Бинарный файл munpack, предоставленный apt, был удален, поэтому я скачал исходный код и скомпилировал его вручную, а затем снова протестировал сбой, который дал тот же результат.
Крушение
Взглянув на вывод GDB об этом сбое, я понял, что он был вызван переполнением буфера при вызове sprintf из функции с именем os_newfiletype. Я также мог видеть, что строка формата, переданная sprintf, была «%s.%d», что помогло определить, какой вызов sprintf вызывал это переполнение (было несколько вызовов sprintf, и некоторые из них также были уязвимы для подобных переполнений).
В поисках этой конкретной строки формата в функции os_newfiletype я обнаружил переполнение вызова sprintf:
Глядя на этот раздел кода, мы видим, что этот вызов sprintf происходит только тогда, когда флаг overwrite_files не установлен, и если вызов fopen(fname, «r») успешен, что указывает на то, что файл, который он пытается открыть, существует. . Если встречаются оба этих случая, исходное имя файла, fname, объединяется с суффиксом файла.
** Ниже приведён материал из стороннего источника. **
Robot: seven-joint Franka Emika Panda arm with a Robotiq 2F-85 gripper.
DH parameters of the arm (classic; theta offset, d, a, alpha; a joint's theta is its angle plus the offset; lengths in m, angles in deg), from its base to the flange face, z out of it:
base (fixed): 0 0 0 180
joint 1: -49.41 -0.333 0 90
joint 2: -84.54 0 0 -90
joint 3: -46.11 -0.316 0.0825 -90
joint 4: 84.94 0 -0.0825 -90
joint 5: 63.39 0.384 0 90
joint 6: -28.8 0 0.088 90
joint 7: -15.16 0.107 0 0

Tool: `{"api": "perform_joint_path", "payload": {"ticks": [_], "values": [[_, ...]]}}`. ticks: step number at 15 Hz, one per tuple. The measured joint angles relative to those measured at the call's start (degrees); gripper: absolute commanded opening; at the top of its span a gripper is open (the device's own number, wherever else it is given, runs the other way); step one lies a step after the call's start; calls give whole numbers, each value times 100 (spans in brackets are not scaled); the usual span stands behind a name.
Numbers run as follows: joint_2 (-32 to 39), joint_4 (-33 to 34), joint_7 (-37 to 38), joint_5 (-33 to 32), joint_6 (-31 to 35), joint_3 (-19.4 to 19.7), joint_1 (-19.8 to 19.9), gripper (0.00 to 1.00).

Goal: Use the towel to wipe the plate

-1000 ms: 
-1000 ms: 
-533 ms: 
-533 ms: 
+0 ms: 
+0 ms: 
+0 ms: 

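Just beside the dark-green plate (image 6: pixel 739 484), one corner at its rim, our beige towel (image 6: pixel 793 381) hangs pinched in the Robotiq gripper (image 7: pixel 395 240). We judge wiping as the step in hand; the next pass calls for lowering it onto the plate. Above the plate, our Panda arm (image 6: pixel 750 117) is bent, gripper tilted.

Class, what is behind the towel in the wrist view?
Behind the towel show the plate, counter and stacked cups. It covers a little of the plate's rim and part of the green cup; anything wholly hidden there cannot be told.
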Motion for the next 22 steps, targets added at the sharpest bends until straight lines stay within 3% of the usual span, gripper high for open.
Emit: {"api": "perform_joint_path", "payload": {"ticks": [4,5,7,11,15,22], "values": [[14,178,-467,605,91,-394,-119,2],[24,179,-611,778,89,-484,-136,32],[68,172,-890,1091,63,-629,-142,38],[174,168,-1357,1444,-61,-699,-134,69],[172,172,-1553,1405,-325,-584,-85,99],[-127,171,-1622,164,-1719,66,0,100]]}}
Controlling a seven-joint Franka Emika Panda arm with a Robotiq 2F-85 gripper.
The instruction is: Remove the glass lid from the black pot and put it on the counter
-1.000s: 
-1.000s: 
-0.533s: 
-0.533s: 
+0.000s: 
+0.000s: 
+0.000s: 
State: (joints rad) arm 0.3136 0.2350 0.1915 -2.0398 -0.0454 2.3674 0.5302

Целью этого кода является предотвращение перезаписи файлов с тем же именем в процессе извлечения вложений электронной почты, но проблема с этим конкретным вызовом sprintf заключается в том, что нет проверки, чтобы увидеть, превышает ли размер fname размер buf. ручка. Ранее в этой функции был объявлен buf со статическим размером 128 байт.
Я проверил, какой максимальный размер имени файла в Linux, и, по-видимому, имя файла может иметь длину до 255 символов (4096 символов, включая путь), что достаточно для переполнения 128-байтового буфера.
Уменьшить размер файла
Итак, на данный момент у меня есть файл, который вызывает сбой из-за переполнения буфера в имени файла, извлеченном из файла .eml, но сам файл довольно большой.
root@mern:~# ls -alh big.eml -rw-r--r-- 1 root root 645 Jul 19 19:41 big.eml
root@mern:~# cat big.eml Subject: this message JUST contains an attachment From: Test Test <[email protected]> To: [email protected] Content-Disposition: attachment; filename=AAAAAAAAAAAAAAAAAAAAAAAAAAAAAAAAAAAAAAAAAAAAAAAAAAAAAAAAAAAAAAAAAAAAAAAAAAAAAAAAAAAAAAAAAAAAAAAAAAAAAAAAAAAAAAAAAAAAAAAAAAAAAA"\ Content-Transfer-Encoding: base64 Content-Description: Attachment has identical content to above foo.gz Message-Id: <blah@localhost> Mime-Version: 1.0 Date: 23 Oct 2003 22:40:49 -0700 Content-Type: text/plain;name="AAAAAAAAAAAAAAAAAAAAAAAAAAAAAAAAAAAAAAAAAAAAAAAAAAAAAAAAAAAAAAAAAAAAAAAAAAAAAAAAAAAAAAAAAAAAAAAAAAAAAAAAAAAAAAAAAAAAAAAAAAAAAA"
blahblahblahblahblah
Чтобы уменьшить размер входного файла, я решил еще раз взглянуть на код и посмотреть, как именно идентифицируются и извлекаются вложения.
Присмотревшись к исходному коду, я увидел, что входной файл считывается в структуру, которая передается функции с именем handleMessage. Эта функция немедленно вызывает другую функцию с именем ParseHeaders, которая, как следует из названия, анализирует файл в поисках различных полей заголовков и устанавливает соответствующие переменные при обнаружении этих полей.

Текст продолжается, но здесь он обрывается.